30.

6.7K 370 213
                                    

Coraz mniej piszę z Weroniką jako Filip. Właściwie nie mam już po co tego robić. Są razem, ja tylko mogę przekonywać Weronikę, że podjęła dobrą decyzję wiążąc się z nim. Tylko jak mam to robić kiedy sama psuje to co między nimi jest? Czuję ulgę, że już nie muszę tak bardzo angażować się w to wszystko. Na wesele zaprosiłam, tak jak planowałam Daniela, chociaż Nikola była oburzona tym faktem i nie mogła pojąć dlaczego nie mogę zabrać jej. Daniel oczywiście był ucieszony. Jakby mogło być inaczej. Przynajmniej miałam nadzieję, że ładnie będziemy się wspólnie prezentować. W dzień ślubu chłopak przyszedł w idelanie dopasowanym granatowym garniturze i z bukietem róż w ręku. Kurwa, wyglądał naprawdę dobrze. Oczywiście, gdy moja mama zobaczyła chłopca z kwiatami stojącego przy progu drzwi, który jest we mnie zaopatrzony jak w obraz była zachwycona. Myślę, że w swojej głowie rozplanowała nam przyszłość na kolejne dwadzieścia lat. Szkoda, że tak mało wiedziała. Z Filipem i Weroniką spotkaliśmy się na ślubie, ale nie działo się tam nic szczególnego. Prawdziwa zabawa zaczęła się dopiero na weselu. Tam mogliśmy dopiero swobodniej porozmawiać. Stanęliśmy przed salą na której miało odbyć się wesele. Weronika wyglądała cudownie. Miała na sobie czerwoną, idealnie wykrojoną sukienkę. Nie mogłam oderwać od niej wzroku. Wygląda jak gwiazda filmowa. Była przecudowna. W pewnym momencie podszedł do nas Mikołaj. Jego nowa żona zajęta była odbieraniem ostatnich życzeń, ale Mikołaj nie był tego fanem, dlatego jak najszybszej postanowił uciec. Weronika i Daniel mieli okazję zobaczyć go pierwszy raz w życiu.

-Cześć- wyciągnął do każdego po kolei rękę- Filipa to znam, aż za dobrze.
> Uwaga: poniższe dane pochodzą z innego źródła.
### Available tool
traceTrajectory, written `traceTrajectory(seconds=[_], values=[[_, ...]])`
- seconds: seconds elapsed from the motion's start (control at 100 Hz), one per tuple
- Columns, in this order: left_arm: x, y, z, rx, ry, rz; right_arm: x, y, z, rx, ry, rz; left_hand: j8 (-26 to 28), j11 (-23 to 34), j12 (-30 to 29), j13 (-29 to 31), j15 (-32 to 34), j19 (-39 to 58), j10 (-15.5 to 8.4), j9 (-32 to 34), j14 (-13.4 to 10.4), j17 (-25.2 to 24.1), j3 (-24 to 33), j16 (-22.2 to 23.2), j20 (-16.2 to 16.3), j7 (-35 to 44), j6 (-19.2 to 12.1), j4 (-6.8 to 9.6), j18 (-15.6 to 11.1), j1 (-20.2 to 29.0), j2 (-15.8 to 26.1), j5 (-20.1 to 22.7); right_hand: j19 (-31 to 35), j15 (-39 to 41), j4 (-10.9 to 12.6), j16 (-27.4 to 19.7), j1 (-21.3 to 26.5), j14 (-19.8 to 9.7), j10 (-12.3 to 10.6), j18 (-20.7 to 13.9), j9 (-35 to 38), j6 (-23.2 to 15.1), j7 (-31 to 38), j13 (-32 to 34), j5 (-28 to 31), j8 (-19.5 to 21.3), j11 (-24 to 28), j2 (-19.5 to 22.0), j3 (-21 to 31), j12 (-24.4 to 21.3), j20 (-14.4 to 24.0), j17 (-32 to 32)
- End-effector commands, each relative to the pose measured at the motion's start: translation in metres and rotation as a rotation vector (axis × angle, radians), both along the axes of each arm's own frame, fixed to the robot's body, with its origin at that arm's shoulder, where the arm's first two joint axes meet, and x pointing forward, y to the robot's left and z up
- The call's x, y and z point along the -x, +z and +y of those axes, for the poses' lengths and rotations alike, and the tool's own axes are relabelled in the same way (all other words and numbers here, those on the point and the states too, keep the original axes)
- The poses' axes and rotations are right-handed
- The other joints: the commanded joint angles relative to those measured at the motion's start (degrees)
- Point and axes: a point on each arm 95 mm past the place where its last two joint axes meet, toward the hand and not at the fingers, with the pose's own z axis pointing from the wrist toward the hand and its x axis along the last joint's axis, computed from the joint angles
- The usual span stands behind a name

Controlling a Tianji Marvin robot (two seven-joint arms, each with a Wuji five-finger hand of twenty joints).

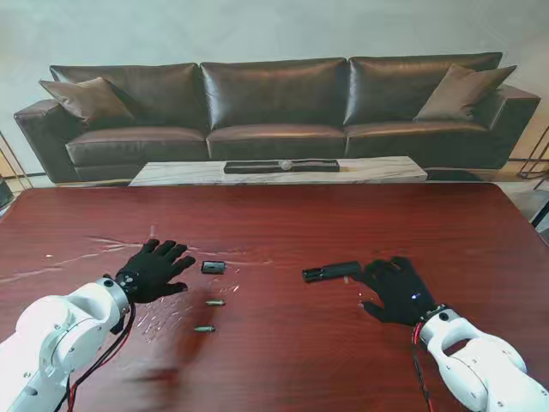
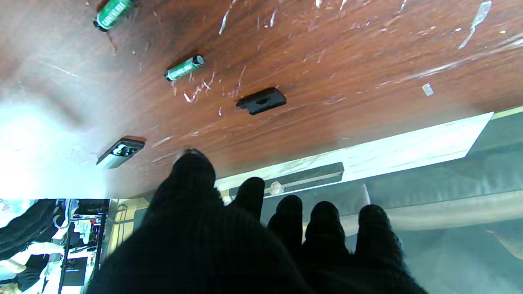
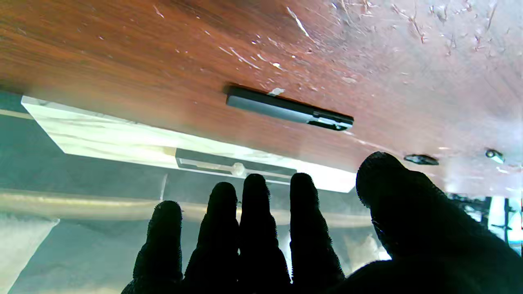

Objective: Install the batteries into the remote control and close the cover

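Note:
The black remote control point(image 1: 331, 272) point(image 3: 288, 108) point(image 2: 120, 152) lies on the red-brown table point(image 1: 283, 215), its battery bay end toward my left. The small black cover point(image 1: 213, 267) point(image 2: 261, 100) rests loose near the middle. Two green batteries lie nearer to me: one point(image 1: 214, 303) point(image 2: 184, 67) and another point(image 1: 204, 329) point(image 2: 113, 13). My left hand point(image 1: 155, 269) point(image 2: 261, 241) hovers open, fingers spread, just left of the cover. My right hand point(image 1: 398, 289) point(image 3: 286, 237) is open too, just right of the remote, holding nothing.
Scraps of clear tape point(image 1: 163, 319) litter the table around the batteries. Beyond the far table edge stand a marble coffee table point(image 1: 283, 171) with a dark tray and a brown leather sofa point(image 1: 274, 112).

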Motion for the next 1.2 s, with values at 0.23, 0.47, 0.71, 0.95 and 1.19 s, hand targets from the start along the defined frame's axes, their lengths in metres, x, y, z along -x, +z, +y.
traceTrajectory(seconds=[0.23,0.47,0.71,0.95,1.19], values=[[0.0,0.003,-0.001,-0.003,-0.009,0.005,0.005,-0.003,0.0,0.012,0.009,0.006,-0.21,-1.38,0.0,-2.32,-1.63,-0.48,0.8,-2.52,0.32,-0.48,-0.61,0.15,0.44,-0.27,0.38,0.35,0.28,3.5,3.16,-0.28,0.35,-0.06,0.08,-0.03,-0.81,-0.1,0.05,0.43,-0.4,-0.68,0.02,0.3,0.06,-0.02,-0.38,1.31,-1.63,0.0,0.72,-0.22],[-0.001,0.002,0.001,-0.005,0.0,0.001,0.002,-0.007,0.001,0.015,-0.004,0.031,-0.2,-1.36,0.04,-2.3,-1.59,-0.42,0.94,-2.46,0.44,-0.35,-0.62,0.19,0.45,-0.21,0.53,0.34,0.46,3.55,3.09,-0.12,0.24,-0.15,0.14,-0.02,-0.58,-0.17,0.01,0.43,-0.62,-0.7,-0.03,0.12,-0.14,-0.01,-0.4,1.34,-1.93,0.01,0.67,-0.41],[-0.001,0.001,0.003,-0.005,-0.006,0.0,0.0,-0.002,0.003,0.065,0.019,0.007,-0.17,-1.37,-0.03,-2.28,-1.62,-0.42,0.97,-2.44,0.48,-0.32,-0.63,0.14,0.46,-0.17,0.47,0.35,0.5,3.56,2.99,-0.07,0.47,-0.13,0.14,-0.04,-0.48,-0.26,-0.05,0.78,-0.63,-0.68,-0.02,0.38,-0.1,0.0,-0.34,0.23,-1.62,0.03,0.76,-0.01],[0.003,0.001,0.003,-0.006,-0.007,-0.003,-0.036,0.003,0.007,0.049,0.062,0.003,-0.17,-1.34,-0.01,-2.26,-1.6,-0.39,0.94,-2.41,0.48,-0.27,-0.64,0.2,0.47,-0.15,0.53,0.35,0.51,3.53,3.0,-0.01,-0.41,0.11,-0.26,-0.26,-1.88,-0.48,-0.09,-1.82,-2.19,-0.19,0.38,-0.72,-0.92,0.02,0.26,-2.13,2.58,0.36,0.55,-0.05],[0.0,0.0,0.001,-0.011,-0.012,0.012,-0.078,-0.006,0.014,0.051,0.078,-0.032,-0.18,-1.39,-0.04,-2.28,-1.62,-0.4,0.92,-2.43,0.49,-0.28,-0.64,0.22,0.47,-0.19,0.54,0.35,0.53,3.51,2.97,-0.12,-0.91,1.16,-1.25,-0.81,-5.24,-0.84,-0.12,-3.38,-3.99,0.3,2.24,-2.45,-2.23,-0.35,1.63,-5.57,9.14,0.7,0.4,-0.44]])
Ty jesteś jego dziewczyną, tak?- zapytał patrząc na Weronikę.

-Tak, Weronika- dziewczyna uśmiechnęła się i przytuliła do Filipa.

-Nie mam pojęcia co w nim widzisz- spojrzał na swojego brata z lekkim zdziwieniem i zażenowaniem.

Filip przewrócił oczami. Mikołaj zatrzymał na mnie wzrok i od razu się uśmiechnął. Mogliśmy zobaczyć jego idealnie proste i białe zęby. Miał bardzo ładny uśmiech.

-A czy to nie jest moja przyjaciółka z dzieciństwa, heh? Laura, kurwa. Jakbym wiedział, że będziesz taką laską to bym dzisiaj brał ślub z tobą- zaśmiał się i przytulił do mnie- kochałaś się we mnie.

-O tym nie musiałeś wspominać- cicho powiedziałam z uśmiechem na twarzy.

Weronika nawet na mnie nie spojrzała, ale dało się zauważyć, że przewróciła delikatnie oczami. Naprawdę była zazdrosna nawet o dziecięcą miłość? To chyba ja powinnam przewracać oczami na widok jej i Filipa.

-A to pewnie twój chłopak, tak?- spojrzał podjejrzliwie na Daniela.

-Och, nie. To tylko kolega. Ma na imię Daniel.

Mikołaj zbadał wzrokiem blondyna. Potem pokiwał głową na boki i widać było, że nad czymś się zastanawia.

-Tak, myślałem. Nie jest w twoim guście. Sory, kolego- poklepał go po ramieniu.

-Tak, dzięki stary- odpowiedział lekko podirytowany Daniel.

Weronika i Filip cicho się zaśmiali. Mi zrobiło się żal Daniela. Dla niego to był bardzo delikatny temat, nawet jeśli nie chciał tego pokazywać.

-No więc bawcie się dobrze. Mam nadzieję, że przyjdziecie pogadać jeszcze ze mną i moją żoną. I grzecznie z alkoholem, dzieciaczki. A i bez seksu na moim ślubie!- powiedział grożąc nam palcem- nie no, ruchajcie się ile wlezie. Narka.

Daniel i Weronika patrzyli z lekkim zdziwieniem. My z Filipem wiedzieliśmy jaki jest Mikołaj i już nie
dziwiło nas jego zachowanie. Weronika położyła rękę na ramieniu Filipa.